INSTRUCTIONS TO FOLLOW =
Your job is to retype the whole listing exactly.

COLLECTED MATERIAL =
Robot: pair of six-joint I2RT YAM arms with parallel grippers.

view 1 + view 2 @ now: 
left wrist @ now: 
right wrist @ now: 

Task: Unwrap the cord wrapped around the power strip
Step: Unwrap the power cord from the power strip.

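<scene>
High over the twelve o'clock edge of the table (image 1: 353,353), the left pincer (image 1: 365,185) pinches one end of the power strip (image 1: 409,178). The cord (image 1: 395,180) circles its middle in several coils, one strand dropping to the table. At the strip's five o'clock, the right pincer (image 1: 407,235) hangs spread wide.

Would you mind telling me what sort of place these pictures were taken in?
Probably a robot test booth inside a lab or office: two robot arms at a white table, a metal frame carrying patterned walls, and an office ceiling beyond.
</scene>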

ANSWER TO THIS EXERCISE =
Robot: pair of six-joint I2RT YAM arms with parallel grippers.

view 1 + view 2 @ now: 
left wrist @ now: 
right wrist @ now: 

Task: Unwrap the cord wrapped around the power strip
Step: Unwrap the power cord from the power strip.

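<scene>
High over the twelve o'clock edge of the table (image 1: 353,353), the left pincer (image 1: 365,185) pinches one end of the power strip (image 1: 409,178). The cord (image 1: 395,180) circles its middle in several coils, one strand dropping to the table. At the strip's five o'clock, the right pincer (image 1: 407,235) hangs spread wide.

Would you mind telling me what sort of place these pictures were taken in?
Probably a robot test booth inside a lab or office: two robot arms at a white table, a metal frame carrying patterned walls, and an office ceiling beyond.
</scene>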

The answer is finished.